A 150 mm increase in granular base thickness in Saguenay can extend pavement fatigue life by 300% when the subgrade is frost-susceptible marine clay.
Area-specific notes
Quebec's MTQ frost protection standard (Chapter 12) exists because of places like Saguenay, where the combination of impermeable marine clay and deep frost penetration creates differential heave that can crack a pavement matrix within two winter cycles. The primary failure mechanism we prevent is subgrade saturation during spring thaw: as the ice lenses melt, the upper 600 mm of subgrade becomes a slurry with near-zero bearing capacity. Without an adequate granular frost blanket, the base course pumps fines through the aggregate, and the surface course fatigues from loss of support. We've pulled pavement cores in Saguenay showing 40 mm of rutting after just 18 months where the original design underestimated the frost-susceptibility classification of the St-Jean-Vianney clays. Our risk mitigation protocol includes seasonal groundwater monitoring, laboratory frost heave testing (ASTM D5918) on representative subgrade samples, and a drainage analysis that ensures the sub-ballast layer maintains a positive gradient toward the curb-and-gutter system even after 25 years of differential settlement.
Standards used
MTQ Tome VII, Chapter 12 – Pavement Structural Design (Frost Protection), AASHTO Guide for Design of Pavement Structures, 1993, ASTM D5918 – Standard Test Methods for Frost Heave, NQ 2560-114 – Granular Materials (MG-20, MG-56 specifications), MTQ 4202 – Bituminous Concrete Mix Design
Quick answers
What does flexible pavement design cost for a typical commercial project in Saguenay?
For most commercial and light industrial projects in the Saguenay region—parking lots, low-volume access roads, storage yards—the complete design package, including site investigation, CBR testing, structural number calculation, frost protection verification, and the stamped engineering report, ranges from CA$2,450 to CA$7,240. The spread depends on the number of test pits or DCP soundings required and whether we need to run laboratory frost heave testing on the subgrade clay. A large distribution center with multiple loading zones will be at the upper end due to the traffic variability analysis.
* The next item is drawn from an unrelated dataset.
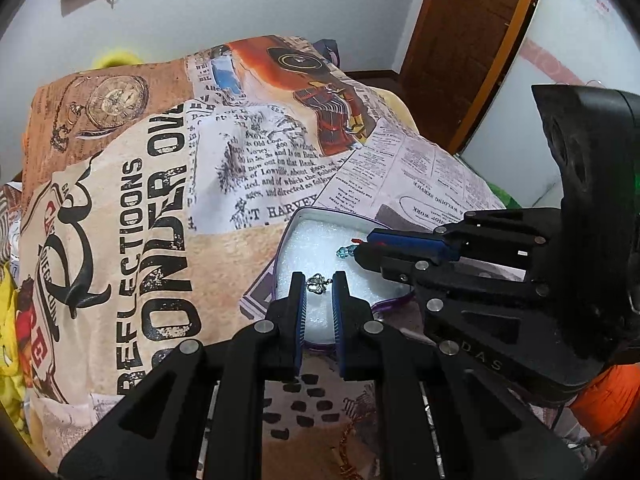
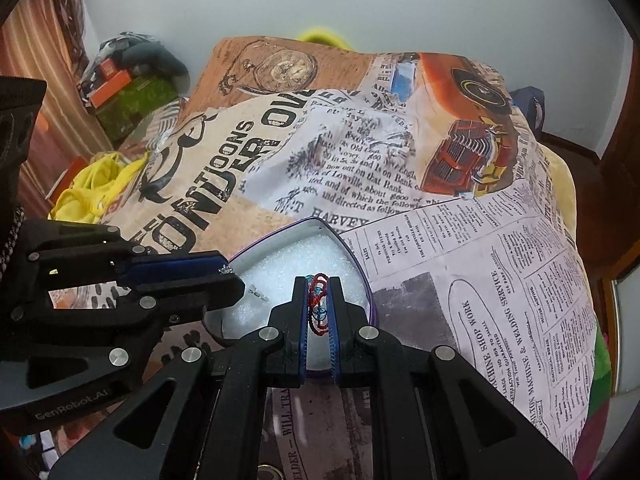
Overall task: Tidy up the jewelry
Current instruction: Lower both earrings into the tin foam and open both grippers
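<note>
A heart-shaped tin [image 1: 298, 216] lined with white foam lies on the printed bedcover; it also shows in the right wrist view [image 2: 360, 268]. My left gripper [image 1: 319, 283] holds a small silver ornament [image 1: 318, 283] between its fingertips over the foam. My right gripper [image 2: 319, 294] is shut on a red cord bracelet with blue beads [image 2: 319, 300] over the same tin. The right gripper also shows in the left wrist view [image 1: 356, 249], with the blue bead [image 1: 343, 252] at its tip. The left gripper's tip [image 2: 230, 274] shows in the right wrist view.
The printed newspaper-style bedcover [image 1: 160, 208] covers the bed. Yellow cloth [image 2: 92, 188] and boxes [image 2: 116, 84] lie at the left. A wooden door [image 1: 468, 40] stands at the right, and a white wall is behind.
</note>
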Demonstrator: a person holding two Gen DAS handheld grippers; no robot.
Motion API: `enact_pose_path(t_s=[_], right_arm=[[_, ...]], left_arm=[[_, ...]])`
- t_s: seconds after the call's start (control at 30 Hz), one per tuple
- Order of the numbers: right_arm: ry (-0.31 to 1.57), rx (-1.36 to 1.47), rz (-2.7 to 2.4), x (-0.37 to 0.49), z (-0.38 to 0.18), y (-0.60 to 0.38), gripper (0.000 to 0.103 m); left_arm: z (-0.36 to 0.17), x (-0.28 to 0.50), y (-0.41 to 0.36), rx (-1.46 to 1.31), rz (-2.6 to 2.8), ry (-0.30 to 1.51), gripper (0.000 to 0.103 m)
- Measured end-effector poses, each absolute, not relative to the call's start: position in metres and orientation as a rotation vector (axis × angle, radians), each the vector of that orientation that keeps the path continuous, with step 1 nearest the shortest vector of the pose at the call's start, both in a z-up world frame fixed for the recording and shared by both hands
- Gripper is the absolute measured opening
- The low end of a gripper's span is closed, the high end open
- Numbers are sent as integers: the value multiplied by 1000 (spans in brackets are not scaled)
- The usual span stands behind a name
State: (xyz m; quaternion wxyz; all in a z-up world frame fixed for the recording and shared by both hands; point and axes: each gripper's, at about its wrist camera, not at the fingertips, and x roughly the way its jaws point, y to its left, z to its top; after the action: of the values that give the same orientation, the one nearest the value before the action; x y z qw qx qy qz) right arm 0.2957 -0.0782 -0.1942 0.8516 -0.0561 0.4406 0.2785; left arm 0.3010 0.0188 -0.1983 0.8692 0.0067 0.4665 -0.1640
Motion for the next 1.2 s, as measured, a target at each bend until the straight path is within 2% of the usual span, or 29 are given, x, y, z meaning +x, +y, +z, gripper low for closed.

How do you determine the structural number for a pavement in Saguenay's frost zone?
We use the AASHTO 93 equation with MTQ's regional calibration factors. The structural number (SN) is the sum of each layer's thickness multiplied by its coefficient (a1 for asphalt, a2 for base, a3 for subbase) and a drainage coefficient. For Saguenay's frost zone III, we assign a drainage coefficient of 0.90 to 1.0 depending on the groundwater monitoring data. The required SN is driven by the 20-year ESAL projection and the effective subgrade resilient modulus, which we derive from CBR testing and seasonal adjustment factors published in MTQ's Tome VII.
Why does the marine clay subgrade in Saguenay require special pavement design consideration?
The Champlain Sea clay that underlies much of Saguenay—particularly in La Baie and Chicoutimi—has a liquid limit often exceeding 60% and a plasticity index above 30%, classifying it as highly frost-susceptible (F4 per the USCS). During freeze-thaw cycles, ice lenses form within the clay matrix, causing differential heave of 30-80 mm. When the ice melts in April, the upper subgrade loses all bearing capacity for several weeks. Our design counters this with a granular frost blanket whose thickness exceeds the estimated frost penetration depth and a positive drainage system that evacuates meltwater laterally before it saturates the subgrade.